Despite President Trump’s pledge to tighten border security Border Patrol agents in one of the nation’s busiest sectors for illegal immigrants and drugs were ordered this week to stand back after a surveillance camera recorded a group entering the U.S. from Mexico, federal law enforcement sources told Judicial Watch. The incident occurred in the vast desert terrain between Arizona and Mexico, Border Patrol officials said.

An agency Buckeye camera operated out of a mobile truck recorded the illegal crossers entering through Nogales, a town of around 20,000 adjacent to the Mexican state of Sonora. The video camera is used by the Border Patrol to monitor areas for illegal crossings and can be panned to follow crossers’ movements, sources told Judicial Watch.

Upon crossing the border, the group of illegal immigrants entered what the feds refer to as a “Samaritan camp,” according to a Border Patrol official who spoke on the condition of anonymity out of fear of retaliation from Homeland Security Secretary John Kelly’s management team. The special camps are operated by an Arizona-based open borders advocacy group called No Más Muertes (No More Deaths) and consist of several trailers on private property. The nonprofit’s mission is to end death and suffering in the Mexico-U.S. borderlands and enact immigration reform in America.

Besides the “Samaritan camps” along the Mexican border, the organization leaves water, food, blankets and other supplies along trails used by illegal immigrants to travel north. No Más Muertes also has staff in Mexico to provide phones for deportees and assistance, including first aid, for northbound migrants.

Although the organization’s sanctuary trailers are situated on the U.S. side of the border, federal agents are legally allowed to enter the property and remove the illegal crossers, law enforcement sources confirm. “If agents observe illegal conduct, apprehension does not require a warrant,” a federal law enforcement official with direct knowledge of the matter told Judicial Watch. In this case, probable cause had been established by the unlawful conduct observed by Border Patrol agents via the high-tech Buckeye camera. Instead of entering the property as legally allowed and removing the illegal aliens, agents were ordered to “negotiate” with the occupants,” Border Patrol officials said.

Photos produced by the surveillance camera were also produced to Judicial Watch by outraged Border Patrol officials who say Obama-era, open borders policies are still being implemented by Kelly’s management team. “Instead of proactively patrolling a porous and volatile border, Border Patrol resources are being utilized on the perimeter of the property to thwart any further incursions into or retreats from the sanctuary camp,” according to a law enforcement source involved in the Nogales incident.

Veteran agents say, that although Trump promised to toughen up security along the porous and increasingly violent Mexican border, for unknown reasons his DHS secretary continues to implement Obama sanctuary policies. There is a great concern among rank-and-file agents that these passive, limited enforcement policies increase the risk to agents and decrease the deterrence of the Trump border strategy.
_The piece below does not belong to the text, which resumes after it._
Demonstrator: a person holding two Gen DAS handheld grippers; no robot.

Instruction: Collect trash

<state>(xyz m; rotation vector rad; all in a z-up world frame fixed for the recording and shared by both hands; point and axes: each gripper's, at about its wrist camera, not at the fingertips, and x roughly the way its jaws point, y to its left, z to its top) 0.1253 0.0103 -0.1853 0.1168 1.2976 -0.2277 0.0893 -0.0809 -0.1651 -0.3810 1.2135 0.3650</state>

Just a few weeks ago, Kelly stripped Immigration and Customs Enforcement (ICE) agents of their independent enforcement authority by implementing a new policy that requires a supervisor’s permission to issue a detainer for illegal aliens suspected of crimes. Judicial Watch obtained the document outlining the new policy, which federal agents say is a constraint that creates a bottleneck and hampers their ability to take efficient on-site action against criminals in the country illegally.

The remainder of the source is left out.